-- Source records follows --

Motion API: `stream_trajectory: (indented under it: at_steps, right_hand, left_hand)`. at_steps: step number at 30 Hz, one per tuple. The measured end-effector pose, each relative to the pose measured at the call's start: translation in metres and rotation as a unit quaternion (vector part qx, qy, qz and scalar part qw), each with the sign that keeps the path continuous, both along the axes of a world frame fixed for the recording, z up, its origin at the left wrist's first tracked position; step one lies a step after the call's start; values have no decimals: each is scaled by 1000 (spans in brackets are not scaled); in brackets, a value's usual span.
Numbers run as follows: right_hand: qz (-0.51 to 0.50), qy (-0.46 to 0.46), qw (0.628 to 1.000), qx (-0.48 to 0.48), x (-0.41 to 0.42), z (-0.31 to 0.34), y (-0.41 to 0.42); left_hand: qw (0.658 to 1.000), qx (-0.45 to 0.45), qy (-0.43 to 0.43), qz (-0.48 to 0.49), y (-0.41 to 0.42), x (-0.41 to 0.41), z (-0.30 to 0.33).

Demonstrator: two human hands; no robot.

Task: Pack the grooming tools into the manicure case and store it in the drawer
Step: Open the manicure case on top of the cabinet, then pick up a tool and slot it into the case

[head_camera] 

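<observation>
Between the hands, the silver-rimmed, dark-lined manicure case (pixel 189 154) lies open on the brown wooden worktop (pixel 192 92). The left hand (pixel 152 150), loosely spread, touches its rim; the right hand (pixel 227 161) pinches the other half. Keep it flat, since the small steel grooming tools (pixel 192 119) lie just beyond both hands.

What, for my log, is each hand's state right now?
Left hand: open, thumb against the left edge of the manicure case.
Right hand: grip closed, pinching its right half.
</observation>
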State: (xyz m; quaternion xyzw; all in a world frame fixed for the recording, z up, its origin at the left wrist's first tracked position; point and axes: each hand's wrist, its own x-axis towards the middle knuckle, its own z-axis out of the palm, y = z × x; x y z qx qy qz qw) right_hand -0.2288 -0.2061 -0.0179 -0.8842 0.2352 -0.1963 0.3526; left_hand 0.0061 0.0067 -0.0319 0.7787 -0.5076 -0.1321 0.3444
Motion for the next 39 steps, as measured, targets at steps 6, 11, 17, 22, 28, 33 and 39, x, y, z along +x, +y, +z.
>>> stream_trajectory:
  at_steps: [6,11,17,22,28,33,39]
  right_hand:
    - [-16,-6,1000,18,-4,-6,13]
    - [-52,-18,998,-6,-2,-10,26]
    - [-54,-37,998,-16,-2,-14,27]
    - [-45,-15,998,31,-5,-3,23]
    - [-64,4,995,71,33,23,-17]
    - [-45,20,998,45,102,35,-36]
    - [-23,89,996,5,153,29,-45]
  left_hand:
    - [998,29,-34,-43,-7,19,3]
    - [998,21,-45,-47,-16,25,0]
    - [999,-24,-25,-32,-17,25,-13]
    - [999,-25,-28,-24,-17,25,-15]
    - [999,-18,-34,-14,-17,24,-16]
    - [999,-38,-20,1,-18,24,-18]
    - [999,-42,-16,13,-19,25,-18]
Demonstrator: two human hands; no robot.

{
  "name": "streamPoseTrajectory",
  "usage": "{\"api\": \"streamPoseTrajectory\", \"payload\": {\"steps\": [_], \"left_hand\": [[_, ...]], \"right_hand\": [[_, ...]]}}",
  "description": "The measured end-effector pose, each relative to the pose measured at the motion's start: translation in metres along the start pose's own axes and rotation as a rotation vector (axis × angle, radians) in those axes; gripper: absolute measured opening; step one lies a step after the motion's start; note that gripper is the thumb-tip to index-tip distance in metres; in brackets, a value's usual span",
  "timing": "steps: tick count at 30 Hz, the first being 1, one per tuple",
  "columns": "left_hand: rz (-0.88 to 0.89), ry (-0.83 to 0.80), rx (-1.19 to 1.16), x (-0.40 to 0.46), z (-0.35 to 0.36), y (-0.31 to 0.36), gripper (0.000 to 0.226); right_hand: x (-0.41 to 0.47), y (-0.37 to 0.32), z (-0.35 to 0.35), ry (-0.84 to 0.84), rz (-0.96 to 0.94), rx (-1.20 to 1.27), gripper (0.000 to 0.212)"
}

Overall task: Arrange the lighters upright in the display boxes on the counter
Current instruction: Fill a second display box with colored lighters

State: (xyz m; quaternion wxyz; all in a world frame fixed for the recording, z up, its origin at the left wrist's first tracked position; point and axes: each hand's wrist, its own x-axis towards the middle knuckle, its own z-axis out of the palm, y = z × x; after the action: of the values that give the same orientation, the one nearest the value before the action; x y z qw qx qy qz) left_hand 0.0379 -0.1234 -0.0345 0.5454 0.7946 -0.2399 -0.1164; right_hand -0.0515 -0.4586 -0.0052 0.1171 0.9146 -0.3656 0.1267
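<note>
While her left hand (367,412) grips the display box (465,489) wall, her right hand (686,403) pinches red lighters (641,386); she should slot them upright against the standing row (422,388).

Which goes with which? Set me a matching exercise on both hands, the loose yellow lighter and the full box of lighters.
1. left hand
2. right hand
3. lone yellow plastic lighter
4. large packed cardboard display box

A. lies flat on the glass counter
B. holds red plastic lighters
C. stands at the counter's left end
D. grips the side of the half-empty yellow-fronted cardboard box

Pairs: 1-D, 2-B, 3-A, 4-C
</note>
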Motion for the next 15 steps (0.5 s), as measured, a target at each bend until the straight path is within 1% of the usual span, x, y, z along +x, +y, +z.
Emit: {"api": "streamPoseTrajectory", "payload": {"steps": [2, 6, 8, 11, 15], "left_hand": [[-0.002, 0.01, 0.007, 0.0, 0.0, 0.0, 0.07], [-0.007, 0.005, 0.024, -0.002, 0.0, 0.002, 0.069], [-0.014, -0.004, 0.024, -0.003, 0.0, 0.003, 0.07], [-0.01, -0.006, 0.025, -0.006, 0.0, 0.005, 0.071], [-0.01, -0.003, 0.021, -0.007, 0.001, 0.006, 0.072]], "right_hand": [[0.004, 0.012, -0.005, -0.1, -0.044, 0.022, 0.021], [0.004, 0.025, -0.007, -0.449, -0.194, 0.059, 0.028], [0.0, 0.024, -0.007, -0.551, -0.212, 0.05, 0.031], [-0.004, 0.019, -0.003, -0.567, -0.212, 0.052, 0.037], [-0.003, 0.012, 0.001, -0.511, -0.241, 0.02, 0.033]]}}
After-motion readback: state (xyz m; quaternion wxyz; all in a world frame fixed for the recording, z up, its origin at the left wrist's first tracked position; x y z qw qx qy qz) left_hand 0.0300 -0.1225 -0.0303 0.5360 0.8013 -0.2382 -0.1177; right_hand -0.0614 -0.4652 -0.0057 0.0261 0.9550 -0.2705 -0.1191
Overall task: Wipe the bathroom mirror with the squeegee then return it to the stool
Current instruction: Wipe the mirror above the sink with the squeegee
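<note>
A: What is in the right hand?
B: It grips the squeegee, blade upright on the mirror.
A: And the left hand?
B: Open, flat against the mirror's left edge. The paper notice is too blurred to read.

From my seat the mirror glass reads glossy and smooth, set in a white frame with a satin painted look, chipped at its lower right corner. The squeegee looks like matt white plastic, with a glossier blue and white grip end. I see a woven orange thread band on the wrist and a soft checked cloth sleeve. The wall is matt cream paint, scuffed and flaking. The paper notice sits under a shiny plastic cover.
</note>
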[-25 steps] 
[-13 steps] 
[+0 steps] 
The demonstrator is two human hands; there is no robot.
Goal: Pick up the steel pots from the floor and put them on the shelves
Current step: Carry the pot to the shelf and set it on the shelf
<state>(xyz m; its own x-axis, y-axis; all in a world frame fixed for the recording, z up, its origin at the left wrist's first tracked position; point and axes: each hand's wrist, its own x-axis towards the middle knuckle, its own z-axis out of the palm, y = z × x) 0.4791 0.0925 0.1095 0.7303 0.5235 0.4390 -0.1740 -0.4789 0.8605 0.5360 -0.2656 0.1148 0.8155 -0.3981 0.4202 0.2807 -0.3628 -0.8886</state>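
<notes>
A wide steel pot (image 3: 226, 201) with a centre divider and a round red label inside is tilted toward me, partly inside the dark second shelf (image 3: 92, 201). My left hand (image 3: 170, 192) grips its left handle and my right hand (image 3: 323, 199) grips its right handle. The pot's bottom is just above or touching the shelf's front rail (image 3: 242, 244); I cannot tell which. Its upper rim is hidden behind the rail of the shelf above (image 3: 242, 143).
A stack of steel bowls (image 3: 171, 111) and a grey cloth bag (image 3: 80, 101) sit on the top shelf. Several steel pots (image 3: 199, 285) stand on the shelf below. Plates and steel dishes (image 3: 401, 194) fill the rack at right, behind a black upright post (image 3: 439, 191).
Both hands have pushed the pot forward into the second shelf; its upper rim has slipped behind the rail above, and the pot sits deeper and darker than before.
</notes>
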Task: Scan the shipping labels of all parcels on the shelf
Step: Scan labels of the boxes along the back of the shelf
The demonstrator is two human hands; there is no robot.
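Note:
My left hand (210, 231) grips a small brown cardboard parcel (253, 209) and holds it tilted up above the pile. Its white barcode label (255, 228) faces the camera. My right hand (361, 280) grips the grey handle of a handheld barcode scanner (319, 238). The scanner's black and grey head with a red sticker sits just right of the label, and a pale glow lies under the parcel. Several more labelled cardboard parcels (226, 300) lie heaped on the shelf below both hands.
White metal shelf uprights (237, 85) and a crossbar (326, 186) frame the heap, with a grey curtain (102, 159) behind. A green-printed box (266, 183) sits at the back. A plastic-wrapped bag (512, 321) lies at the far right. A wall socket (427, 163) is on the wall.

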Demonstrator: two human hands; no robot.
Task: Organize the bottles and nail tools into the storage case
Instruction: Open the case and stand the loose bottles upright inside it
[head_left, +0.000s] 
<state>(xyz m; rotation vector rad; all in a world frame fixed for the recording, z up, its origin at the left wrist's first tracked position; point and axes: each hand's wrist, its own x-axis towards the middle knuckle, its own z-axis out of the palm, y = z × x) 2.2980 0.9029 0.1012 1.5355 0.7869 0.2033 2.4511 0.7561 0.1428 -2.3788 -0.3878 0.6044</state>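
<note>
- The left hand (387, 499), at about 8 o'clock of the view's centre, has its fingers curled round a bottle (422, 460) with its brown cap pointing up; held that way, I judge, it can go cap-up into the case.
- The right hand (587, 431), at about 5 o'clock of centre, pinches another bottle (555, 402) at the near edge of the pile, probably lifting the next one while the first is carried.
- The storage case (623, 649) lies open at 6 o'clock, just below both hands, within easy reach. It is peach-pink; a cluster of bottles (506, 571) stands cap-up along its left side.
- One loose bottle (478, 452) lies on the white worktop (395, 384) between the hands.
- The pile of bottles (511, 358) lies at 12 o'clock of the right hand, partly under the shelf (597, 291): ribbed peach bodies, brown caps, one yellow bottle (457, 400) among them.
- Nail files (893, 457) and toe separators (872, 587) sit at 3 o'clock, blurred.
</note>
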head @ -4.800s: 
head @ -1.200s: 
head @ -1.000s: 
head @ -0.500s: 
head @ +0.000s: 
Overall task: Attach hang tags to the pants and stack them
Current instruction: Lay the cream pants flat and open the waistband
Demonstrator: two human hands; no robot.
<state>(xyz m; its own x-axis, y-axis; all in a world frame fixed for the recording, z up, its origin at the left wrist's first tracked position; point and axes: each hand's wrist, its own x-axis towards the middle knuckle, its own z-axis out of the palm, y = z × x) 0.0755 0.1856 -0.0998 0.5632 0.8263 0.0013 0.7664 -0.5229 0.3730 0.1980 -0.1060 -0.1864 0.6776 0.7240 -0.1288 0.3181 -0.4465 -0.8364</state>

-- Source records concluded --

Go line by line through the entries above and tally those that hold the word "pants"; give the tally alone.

2